The book can be approached in two ways. If you just want to learn the absolute basics and play with the software in order to learn, Chapter One will give you all of the fundamental things you need to know: how to connect to your data; how to navigate around the data and select elements for display; how to create bar charts, line graphs, and geographical displays; and how to export your graphics for use elsewhere or turn them into an interactive dashboard. The reader is led through a set of clearly-explained and well-illustrated exercises that showcase Tableau’s most basic functions and lay the groundwork for the rest of the book, which looks in greater depth at Tableau’s more complex calculation, forecasting, and presentation capabilities. If you’re interested in how to go beyond the basic graphs, the latter part of the book gives you lots of options.
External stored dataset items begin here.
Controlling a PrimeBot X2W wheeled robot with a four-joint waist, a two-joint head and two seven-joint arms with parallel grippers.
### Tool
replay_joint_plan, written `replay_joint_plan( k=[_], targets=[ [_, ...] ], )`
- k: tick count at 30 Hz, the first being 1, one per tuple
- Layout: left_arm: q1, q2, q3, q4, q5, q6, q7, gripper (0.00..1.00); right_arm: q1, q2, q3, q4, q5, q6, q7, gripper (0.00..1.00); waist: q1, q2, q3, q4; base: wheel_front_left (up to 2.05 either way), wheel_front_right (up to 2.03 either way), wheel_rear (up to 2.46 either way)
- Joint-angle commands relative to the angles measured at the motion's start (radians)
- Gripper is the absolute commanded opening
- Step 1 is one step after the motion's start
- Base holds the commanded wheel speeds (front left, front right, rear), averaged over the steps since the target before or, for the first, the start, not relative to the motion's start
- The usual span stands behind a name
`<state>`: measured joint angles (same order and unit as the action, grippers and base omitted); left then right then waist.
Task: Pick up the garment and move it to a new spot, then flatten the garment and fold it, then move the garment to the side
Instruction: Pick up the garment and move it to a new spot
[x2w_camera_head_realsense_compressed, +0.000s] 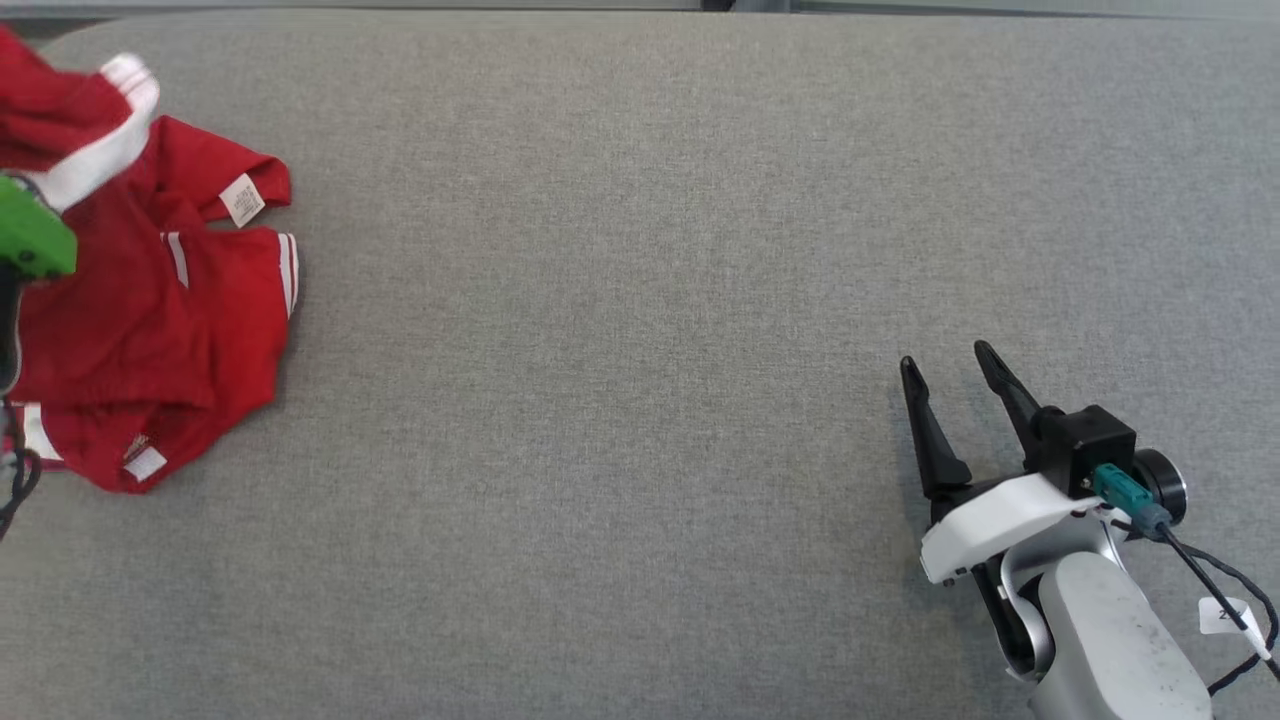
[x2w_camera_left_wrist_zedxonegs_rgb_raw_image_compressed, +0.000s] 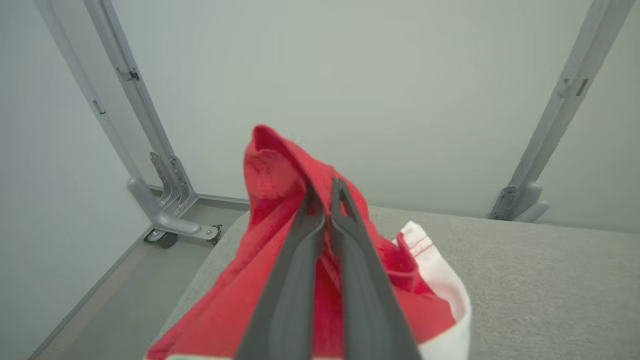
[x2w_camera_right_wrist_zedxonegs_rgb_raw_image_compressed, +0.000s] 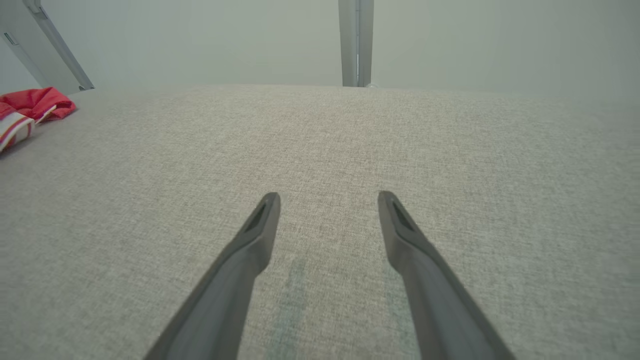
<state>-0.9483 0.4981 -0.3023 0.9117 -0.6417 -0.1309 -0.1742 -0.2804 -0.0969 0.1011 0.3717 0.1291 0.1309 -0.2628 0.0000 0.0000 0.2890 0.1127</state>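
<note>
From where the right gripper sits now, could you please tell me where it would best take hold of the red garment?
Probably the white-striped hem on the garment's right edge, approached from the right across the table. That edge lies free on the surface and faces the open right gripper, while the left gripper is shut on the garment's lifted part.

We see the left tool (x2w_camera_left_wrist_zedxonegs_rgb_raw_image_compressed: 325, 192) with its two fingers (x2w_camera_left_wrist_zedxonegs_rgb_raw_image_compressed: 295, 280) pressed close together on a raised fold of the red garment (x2w_camera_left_wrist_zedxonegs_rgb_raw_image_compressed: 267, 170); its white cuff (x2w_camera_left_wrist_zedxonegs_rgb_raw_image_compressed: 442, 280) shows at the right, over the grey surface (x2w_camera_left_wrist_zedxonegs_rgb_raw_image_compressed: 540, 285).
</note>
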Motion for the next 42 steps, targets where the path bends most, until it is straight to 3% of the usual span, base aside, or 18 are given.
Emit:
replay_joint_plan(
  k=[1,8,15,19,24,25,26,27,32,37,42],
  targets=[
    [-0.029,0.008,-0.027,-0.034,0.001,0.001,-0.013,0.00,0.014,0.007,0.000,0.005,0.007,0.000,-0.003,1.00,0.0000,0.0000,-0.047,0.000,0.00,0.00,0.00],
    [-0.097,-0.068,-0.192,-0.246,-0.030,0.001,-0.033,0.00,0.033,0.030,-0.005,0.009,0.022,0.000,-0.003,1.00,0.0000,0.0000,-0.091,-0.064,0.00,0.00,0.00],
    [-0.027,-0.236,-0.346,-0.379,-0.077,0.001,-0.066,0.00,0.054,0.038,-0.034,0.012,0.025,0.000,-0.003,1.00,0.0000,0.0000,-0.092,-0.173,0.00,0.00,0.00],
    [0.028,-0.340,-0.432,-0.396,-0.097,0.001,-0.082,0.00,0.052,0.041,-0.051,0.014,0.025,0.000,-0.003,1.00,0.0000,0.0000,-0.080,-0.233,0.00,0.00,0.00],
    [0.102,-0.391,-0.483,-0.297,-0.076,0.001,-0.092,0.00,0.043,0.043,-0.053,0.009,0.029,0.000,-0.003,1.00,0.0000,0.0000,-0.067,-0.293,0.00,0.00,0.00],
    [0.115,-0.392,-0.482,-0.277,-0.063,0.001,-0.091,0.27,0.042,0.044,-0.052,0.008,0.029,0.000,-0.003,1.00,0.0000,0.0000,-0.066,-0.299,0.00,0.00,0.00],
    [0.130,-0.392,-0.467,-0.263,-0.054,0.001,-0.092,0.71,0.043,0.044,-0.054,0.007,0.030,0.000,-0.003,1.00,0.0000,0.0000,-0.065,-0.302,0.00,0.00,0.00],
    [0.152,-0.388,-0.453,-0.240,-0.045,0.002,-0.092,1.00,0.043,0.044,-0.055,0.006,0.031,0.000,-0.003,1.00,0.0000,0.0000,-0.065,-0.304,0.00,0.00,0.00],
    [0.271,-0.340,-0.321,-0.229,0.033,0.037,-0.091,1.00,0.052,0.045,-0.064,0.010,0.029,0.000,-0.003,1.00,0.0000,0.0000,-0.081,-0.294,0.00,0.00,0.00],
    [0.430,-0.294,-0.125,-0.324,0.128,0.083,-0.090,1.00,0.064,0.045,-0.061,-0.002,0.011,0.000,-0.003,1.00,0.0000,0.0000,-0.114,-0.257,0.00,0.00,0.00],
    [0.623,-0.297,0.082,-0.447,0.234,0.103,-0.090,1.00,0.079,0.045,-0.058,-0.010,0.008,0.000,-0.003,1.00,0.0000,0.0000,-0.155,-0.221,0.00,0.00,0.00]
  ],
)
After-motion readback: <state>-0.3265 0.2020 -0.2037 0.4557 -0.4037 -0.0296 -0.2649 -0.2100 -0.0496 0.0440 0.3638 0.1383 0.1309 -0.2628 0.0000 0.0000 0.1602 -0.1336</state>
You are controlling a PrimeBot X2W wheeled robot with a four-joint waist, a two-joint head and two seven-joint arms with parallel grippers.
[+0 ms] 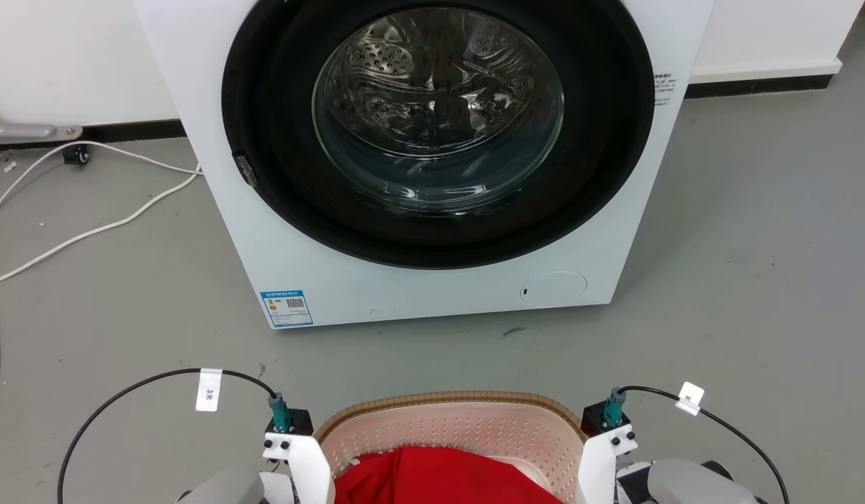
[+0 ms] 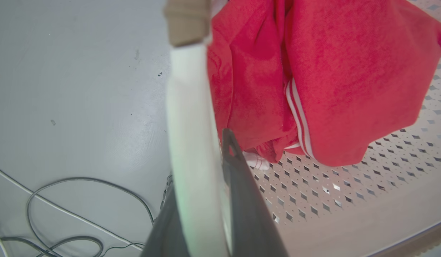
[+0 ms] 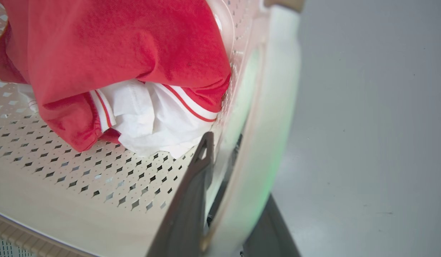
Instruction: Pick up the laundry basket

The strength of this book is that while it covers the expected topics of how to produce a wide variety of visualisation types, it also provides an excellent introduction to how to use Tableau’s built-in calculation tools to take your raw data and process it to customise your visualisations. These are often ignored by introductory texts as they require a bit more computational thinking than the rest of Tableau’s highly visual interface, but the book provides plenty of detail and examples to help you go beyond the basics. For readers who really want to get up close and dirty with their data, the book’s final chapters include a section on using Tableau Prep, a new data cleaning and import tool. Cleaning and processing data can be a bit of a monster, so this chapter, while clearly for more advanced users, does make the import process less daunting.

Overall this book does a good job of explaining what is a quite complex piece of software. It’s ideal for anyone tired of having to ask someone else to provide data visualisations and would like to explore their data themselves.